- _Exercise_: Keep the text of the data exactly as it is and omit each picture from the copy.

- _Supplied material_:
========================================================================

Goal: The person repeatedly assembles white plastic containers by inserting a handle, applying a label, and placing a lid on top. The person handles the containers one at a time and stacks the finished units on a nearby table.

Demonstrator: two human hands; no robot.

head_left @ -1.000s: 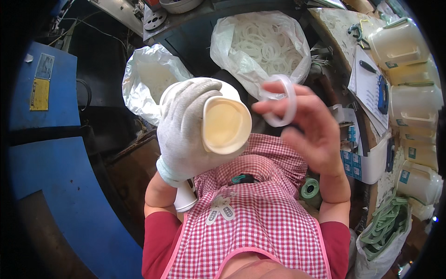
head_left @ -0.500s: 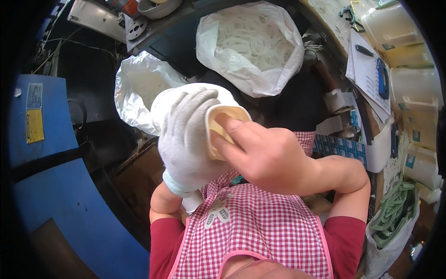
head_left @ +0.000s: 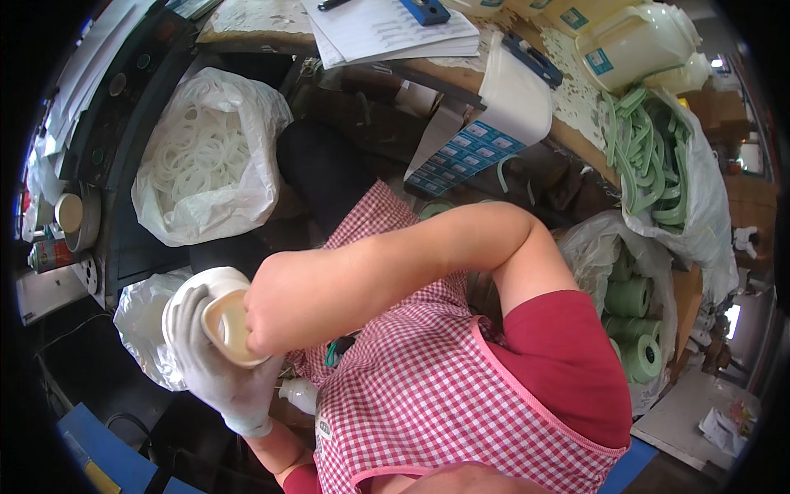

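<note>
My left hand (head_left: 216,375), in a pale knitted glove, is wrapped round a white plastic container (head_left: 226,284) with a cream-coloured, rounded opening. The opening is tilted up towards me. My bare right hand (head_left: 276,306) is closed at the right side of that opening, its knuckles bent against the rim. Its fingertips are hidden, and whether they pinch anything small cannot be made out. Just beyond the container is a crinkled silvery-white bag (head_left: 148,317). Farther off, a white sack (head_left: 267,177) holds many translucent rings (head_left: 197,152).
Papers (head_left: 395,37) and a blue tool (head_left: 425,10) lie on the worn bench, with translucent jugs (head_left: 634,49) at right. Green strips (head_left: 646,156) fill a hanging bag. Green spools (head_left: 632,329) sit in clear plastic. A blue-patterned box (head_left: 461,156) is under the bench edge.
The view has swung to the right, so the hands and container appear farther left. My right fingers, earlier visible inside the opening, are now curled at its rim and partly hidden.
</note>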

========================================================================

- _Answer for this exercise_:
Goal: The person repeatedly assembles white plastic containers by inserting a handle, applying a label, and placing a lid on top. The person handles the containers one at a time and stacks the finished units on a nearby table.

Demonstrator: two human hands; no robot.

head_left @ -1.000s: 
head_left @ -0.500s: 
head_left @ +0.000s: 

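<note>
My left hand (head_left: 216,375), in a pale knitted glove, is wrapped round a white plastic container (head_left: 226,284) with a cream-coloured, rounded opening. The opening is tilted up towards me. My bare right hand (head_left: 276,306) is closed at the right side of that opening, its knuckles bent against the rim. Its fingertips are hidden, and whether they pinch anything small cannot be made out. Just beyond the container is a crinkled silvery-white bag (head_left: 148,317). Farther off, a white sack (head_left: 267,177) holds many translucent rings (head_left: 197,152).
Papers (head_left: 395,37) and a blue tool (head_left: 425,10) lie on the worn bench, with translucent jugs (head_left: 634,49) at right. Green strips (head_left: 646,156) fill a hanging bag. Green spools (head_left: 632,329) sit in clear plastic. A blue-patterned box (head_left: 461,156) is under the bench edge.
The view has swung to the right, so the hands and container appear farther left. My right fingers, earlier visible inside the opening, are now curled at its rim and partly hidden.
</note>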

The output given is complete.